___ Excerpted data

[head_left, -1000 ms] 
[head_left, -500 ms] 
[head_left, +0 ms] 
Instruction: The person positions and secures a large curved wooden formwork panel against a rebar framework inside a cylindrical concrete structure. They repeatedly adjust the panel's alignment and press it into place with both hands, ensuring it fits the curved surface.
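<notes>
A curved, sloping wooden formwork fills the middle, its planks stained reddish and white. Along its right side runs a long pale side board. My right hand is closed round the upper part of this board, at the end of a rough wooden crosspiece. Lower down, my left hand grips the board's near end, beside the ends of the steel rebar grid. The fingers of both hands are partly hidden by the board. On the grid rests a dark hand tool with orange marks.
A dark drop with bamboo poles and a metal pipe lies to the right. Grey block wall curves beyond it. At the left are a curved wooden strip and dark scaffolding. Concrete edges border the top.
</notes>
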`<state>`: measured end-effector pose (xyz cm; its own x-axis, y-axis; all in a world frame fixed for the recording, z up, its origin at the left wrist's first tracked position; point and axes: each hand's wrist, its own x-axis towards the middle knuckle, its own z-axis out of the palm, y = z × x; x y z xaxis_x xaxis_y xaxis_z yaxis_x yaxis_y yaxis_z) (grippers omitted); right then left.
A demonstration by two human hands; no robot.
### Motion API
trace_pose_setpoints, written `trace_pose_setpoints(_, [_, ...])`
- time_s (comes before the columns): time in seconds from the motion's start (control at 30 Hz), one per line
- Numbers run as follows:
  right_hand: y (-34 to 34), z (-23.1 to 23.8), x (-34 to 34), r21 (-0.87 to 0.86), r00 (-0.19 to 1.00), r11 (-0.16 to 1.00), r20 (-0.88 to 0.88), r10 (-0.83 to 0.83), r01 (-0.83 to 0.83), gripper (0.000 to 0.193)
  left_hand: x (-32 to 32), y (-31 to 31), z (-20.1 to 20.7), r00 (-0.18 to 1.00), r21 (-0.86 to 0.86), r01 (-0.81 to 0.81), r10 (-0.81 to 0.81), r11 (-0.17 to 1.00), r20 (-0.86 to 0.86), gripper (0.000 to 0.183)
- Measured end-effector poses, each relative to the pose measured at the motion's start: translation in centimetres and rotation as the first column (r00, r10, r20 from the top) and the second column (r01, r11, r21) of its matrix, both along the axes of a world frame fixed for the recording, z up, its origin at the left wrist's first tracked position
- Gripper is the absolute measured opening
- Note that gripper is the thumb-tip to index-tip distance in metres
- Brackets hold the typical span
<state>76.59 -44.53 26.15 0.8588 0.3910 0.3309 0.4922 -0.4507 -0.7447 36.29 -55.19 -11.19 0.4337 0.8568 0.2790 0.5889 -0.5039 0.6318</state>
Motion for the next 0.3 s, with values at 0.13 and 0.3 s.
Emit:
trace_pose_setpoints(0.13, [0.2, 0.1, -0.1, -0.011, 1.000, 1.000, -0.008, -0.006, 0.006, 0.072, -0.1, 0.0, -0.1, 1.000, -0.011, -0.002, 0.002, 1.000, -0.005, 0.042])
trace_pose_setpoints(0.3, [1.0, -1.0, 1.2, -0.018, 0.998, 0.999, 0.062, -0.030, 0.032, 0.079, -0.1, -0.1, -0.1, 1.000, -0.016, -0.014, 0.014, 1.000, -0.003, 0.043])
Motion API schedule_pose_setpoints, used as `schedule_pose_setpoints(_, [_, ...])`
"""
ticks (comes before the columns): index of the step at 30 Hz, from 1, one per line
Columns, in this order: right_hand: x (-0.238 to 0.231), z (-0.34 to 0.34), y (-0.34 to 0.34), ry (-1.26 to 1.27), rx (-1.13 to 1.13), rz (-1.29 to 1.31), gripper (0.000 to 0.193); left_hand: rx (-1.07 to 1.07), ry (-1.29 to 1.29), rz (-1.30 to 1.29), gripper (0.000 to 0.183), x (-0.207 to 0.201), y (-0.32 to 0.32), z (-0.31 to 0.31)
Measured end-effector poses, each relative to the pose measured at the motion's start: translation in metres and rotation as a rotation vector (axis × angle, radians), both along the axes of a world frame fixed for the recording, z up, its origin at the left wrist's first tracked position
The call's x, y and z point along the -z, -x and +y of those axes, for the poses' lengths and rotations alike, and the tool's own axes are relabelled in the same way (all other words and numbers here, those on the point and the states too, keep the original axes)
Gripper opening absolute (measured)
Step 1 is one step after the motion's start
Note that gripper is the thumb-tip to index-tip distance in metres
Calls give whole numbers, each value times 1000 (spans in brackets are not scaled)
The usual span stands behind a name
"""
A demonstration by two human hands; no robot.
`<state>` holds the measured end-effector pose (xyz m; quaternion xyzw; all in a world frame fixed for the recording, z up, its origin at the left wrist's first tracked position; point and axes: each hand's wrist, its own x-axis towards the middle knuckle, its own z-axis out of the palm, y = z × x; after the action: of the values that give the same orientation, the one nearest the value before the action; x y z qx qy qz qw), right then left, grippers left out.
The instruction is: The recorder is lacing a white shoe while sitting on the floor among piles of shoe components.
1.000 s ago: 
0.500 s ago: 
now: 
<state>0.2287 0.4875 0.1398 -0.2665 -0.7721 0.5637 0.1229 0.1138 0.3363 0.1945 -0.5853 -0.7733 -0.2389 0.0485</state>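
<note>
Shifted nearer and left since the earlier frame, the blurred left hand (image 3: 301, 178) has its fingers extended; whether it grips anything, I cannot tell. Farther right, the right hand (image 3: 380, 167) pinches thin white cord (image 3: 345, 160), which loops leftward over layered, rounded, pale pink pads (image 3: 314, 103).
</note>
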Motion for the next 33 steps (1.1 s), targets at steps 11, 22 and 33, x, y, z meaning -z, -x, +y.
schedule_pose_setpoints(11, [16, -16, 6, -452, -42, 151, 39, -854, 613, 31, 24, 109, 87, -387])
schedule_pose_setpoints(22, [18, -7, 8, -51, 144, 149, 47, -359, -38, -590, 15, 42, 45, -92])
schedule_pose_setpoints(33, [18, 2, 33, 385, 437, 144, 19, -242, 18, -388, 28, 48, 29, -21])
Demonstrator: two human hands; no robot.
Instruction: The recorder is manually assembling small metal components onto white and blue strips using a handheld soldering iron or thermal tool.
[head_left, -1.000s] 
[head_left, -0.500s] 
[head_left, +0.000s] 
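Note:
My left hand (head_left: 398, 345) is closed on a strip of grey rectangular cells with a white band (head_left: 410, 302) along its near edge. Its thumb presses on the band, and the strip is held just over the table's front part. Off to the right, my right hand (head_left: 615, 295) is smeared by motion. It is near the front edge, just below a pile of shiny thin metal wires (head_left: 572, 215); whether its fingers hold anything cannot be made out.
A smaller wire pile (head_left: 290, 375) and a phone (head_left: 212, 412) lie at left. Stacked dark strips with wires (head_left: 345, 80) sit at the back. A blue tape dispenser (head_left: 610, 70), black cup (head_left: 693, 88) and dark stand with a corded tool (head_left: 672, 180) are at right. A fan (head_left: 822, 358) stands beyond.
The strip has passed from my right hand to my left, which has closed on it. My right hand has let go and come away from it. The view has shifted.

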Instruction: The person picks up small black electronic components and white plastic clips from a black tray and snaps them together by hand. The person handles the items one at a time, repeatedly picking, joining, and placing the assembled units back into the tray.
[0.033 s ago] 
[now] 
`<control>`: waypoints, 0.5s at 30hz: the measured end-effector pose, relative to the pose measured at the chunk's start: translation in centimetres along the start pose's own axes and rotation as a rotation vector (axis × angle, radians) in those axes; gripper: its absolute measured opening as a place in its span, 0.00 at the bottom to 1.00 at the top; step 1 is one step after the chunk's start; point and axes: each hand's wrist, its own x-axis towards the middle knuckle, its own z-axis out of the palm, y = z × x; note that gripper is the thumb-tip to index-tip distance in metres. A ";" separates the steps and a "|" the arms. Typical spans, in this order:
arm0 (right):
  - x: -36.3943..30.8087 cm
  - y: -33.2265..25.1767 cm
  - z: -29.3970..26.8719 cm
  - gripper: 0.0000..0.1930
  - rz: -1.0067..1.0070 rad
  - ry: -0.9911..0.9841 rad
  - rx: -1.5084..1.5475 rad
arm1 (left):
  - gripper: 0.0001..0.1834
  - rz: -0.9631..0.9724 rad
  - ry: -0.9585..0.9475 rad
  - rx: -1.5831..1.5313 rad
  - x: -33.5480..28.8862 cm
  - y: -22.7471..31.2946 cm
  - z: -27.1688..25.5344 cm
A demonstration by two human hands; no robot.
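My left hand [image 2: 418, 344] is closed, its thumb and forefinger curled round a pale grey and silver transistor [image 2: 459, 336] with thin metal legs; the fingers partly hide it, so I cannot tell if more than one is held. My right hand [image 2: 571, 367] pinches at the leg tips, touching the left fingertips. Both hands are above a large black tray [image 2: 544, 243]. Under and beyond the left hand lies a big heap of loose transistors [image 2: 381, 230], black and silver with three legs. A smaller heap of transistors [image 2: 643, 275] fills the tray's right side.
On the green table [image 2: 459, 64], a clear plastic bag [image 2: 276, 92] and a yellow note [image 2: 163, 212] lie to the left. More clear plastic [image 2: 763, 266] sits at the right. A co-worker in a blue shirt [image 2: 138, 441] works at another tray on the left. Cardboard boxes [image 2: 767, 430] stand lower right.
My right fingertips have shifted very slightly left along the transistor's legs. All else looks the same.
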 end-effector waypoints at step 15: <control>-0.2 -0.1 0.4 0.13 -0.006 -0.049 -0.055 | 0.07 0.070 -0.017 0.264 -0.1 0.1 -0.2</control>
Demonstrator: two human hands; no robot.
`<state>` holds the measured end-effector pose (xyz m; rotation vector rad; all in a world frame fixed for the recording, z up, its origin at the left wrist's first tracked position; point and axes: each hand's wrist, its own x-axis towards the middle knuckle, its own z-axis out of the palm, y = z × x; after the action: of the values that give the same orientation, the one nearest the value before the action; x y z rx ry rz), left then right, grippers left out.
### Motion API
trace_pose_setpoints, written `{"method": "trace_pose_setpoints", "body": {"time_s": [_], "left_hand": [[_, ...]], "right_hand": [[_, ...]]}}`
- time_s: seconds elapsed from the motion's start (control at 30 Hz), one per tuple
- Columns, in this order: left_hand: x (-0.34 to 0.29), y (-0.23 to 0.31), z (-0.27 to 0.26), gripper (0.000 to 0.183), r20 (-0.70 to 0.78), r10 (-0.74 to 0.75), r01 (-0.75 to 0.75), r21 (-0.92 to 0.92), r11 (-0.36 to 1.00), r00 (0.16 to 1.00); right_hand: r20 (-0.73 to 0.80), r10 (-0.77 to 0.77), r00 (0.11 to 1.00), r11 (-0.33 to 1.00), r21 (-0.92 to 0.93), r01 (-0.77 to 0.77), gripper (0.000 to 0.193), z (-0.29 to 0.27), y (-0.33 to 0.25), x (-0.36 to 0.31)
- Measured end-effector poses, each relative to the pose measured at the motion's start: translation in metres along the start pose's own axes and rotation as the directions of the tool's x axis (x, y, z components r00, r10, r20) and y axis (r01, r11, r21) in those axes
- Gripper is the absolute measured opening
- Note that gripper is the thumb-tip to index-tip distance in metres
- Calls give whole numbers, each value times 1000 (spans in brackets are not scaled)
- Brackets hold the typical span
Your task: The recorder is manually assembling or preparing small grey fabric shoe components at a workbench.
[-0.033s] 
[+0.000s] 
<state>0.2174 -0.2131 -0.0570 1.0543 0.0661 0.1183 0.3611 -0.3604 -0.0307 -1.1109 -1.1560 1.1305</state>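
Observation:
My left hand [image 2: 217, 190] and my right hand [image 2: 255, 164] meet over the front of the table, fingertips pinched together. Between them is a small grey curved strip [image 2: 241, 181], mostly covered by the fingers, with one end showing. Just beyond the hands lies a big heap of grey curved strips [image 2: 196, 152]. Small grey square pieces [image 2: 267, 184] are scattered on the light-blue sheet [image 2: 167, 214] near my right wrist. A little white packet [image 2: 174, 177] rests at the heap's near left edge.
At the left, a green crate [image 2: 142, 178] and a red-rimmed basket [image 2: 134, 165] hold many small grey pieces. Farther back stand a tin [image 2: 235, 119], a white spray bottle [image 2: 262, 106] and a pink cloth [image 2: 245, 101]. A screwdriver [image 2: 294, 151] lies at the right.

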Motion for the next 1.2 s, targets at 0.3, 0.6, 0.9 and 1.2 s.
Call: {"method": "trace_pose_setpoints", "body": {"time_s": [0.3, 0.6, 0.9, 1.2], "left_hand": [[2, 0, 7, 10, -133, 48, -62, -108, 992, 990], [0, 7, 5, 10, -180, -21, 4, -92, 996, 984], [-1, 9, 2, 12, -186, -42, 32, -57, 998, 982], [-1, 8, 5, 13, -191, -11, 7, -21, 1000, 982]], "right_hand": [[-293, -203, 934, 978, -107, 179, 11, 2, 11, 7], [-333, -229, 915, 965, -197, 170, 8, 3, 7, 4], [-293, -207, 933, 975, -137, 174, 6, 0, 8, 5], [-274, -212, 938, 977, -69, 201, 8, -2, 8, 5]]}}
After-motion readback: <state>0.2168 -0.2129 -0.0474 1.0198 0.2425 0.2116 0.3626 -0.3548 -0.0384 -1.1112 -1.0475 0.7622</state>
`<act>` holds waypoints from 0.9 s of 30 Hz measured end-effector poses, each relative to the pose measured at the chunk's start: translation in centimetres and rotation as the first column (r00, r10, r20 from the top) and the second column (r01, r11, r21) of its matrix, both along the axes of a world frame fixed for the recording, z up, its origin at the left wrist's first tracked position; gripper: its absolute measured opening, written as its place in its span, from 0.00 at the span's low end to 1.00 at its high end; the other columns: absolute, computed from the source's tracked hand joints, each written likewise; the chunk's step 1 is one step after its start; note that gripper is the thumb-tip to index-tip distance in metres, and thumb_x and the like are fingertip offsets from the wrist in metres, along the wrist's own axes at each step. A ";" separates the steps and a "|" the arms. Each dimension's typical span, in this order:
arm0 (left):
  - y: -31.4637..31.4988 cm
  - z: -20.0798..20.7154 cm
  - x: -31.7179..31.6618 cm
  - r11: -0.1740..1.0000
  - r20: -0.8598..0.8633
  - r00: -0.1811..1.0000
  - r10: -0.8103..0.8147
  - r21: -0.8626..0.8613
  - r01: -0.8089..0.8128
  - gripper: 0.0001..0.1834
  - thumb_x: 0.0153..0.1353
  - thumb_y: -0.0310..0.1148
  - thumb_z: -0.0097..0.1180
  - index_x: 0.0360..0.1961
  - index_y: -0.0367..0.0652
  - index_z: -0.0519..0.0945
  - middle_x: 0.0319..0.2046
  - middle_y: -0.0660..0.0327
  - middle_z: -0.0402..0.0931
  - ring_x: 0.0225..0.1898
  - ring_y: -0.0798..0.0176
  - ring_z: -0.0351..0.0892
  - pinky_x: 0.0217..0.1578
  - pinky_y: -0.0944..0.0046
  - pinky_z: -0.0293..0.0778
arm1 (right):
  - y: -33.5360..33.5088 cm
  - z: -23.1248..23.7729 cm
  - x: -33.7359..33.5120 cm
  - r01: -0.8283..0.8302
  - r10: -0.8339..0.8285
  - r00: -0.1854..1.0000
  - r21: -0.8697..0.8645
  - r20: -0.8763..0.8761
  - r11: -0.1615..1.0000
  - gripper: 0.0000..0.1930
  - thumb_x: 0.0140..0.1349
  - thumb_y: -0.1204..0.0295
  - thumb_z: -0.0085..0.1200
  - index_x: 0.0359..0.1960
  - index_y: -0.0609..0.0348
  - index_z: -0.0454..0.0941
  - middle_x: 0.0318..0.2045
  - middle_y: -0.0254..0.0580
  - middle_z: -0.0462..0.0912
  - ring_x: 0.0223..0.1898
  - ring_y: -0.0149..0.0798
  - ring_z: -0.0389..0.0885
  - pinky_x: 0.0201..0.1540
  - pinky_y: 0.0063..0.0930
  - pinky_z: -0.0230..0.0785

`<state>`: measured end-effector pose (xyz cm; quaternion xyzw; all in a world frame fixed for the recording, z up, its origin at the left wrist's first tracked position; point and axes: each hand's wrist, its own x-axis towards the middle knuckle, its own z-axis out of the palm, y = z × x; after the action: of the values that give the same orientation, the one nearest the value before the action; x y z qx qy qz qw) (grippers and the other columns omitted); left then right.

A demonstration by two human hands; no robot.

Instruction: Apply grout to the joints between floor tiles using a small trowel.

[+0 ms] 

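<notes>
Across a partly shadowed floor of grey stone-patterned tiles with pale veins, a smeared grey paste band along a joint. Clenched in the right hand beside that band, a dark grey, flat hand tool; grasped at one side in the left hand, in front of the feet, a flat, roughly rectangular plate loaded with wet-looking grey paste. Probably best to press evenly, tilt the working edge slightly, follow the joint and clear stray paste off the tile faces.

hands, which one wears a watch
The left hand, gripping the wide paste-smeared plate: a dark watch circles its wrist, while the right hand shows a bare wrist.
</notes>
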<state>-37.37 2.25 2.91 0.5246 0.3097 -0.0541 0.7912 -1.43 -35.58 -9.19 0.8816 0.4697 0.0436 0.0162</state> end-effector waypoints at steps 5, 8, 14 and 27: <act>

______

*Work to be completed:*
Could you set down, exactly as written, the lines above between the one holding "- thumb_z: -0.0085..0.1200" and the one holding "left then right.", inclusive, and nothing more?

*Response for this exercise:*
  - thumb_z: -0.0085..0.1200
  - index_x: 0.0359..0.1960
  - index_y: -0.0609..0.0348
  - index_z: -0.0454..0.0941
  - middle_x: 0.0318..0.2045
  - middle_y: -0.0254..0.0580
  - middle_z: -0.0462..0.0912
  - ring_x: 0.0223..0.1898
  - ring_y: -0.0149..0.0798
  - ring_z: -0.0389..0.0885
  - pinky_x: 0.0201..0.1540
  - pinky_y: 0.0063..0.0930
  - pinky_z: -0.0230..0.0785

`<state>`: measured end-effector pose (xyz cm; quaternion xyzw; all in a world frame fixed for the recording, z up, its origin at the left wrist's first tracked position; point and axes: each hand's wrist, its own x-axis towards the middle knuckle, its own z-axis out of the palm, y = z × x; after the action: of the values that give the same orientation, the one nearest the value before the action; x y z qx qy qz qw) (grippers and the other columns omitted); left then right.

Work on this exercise is now finished.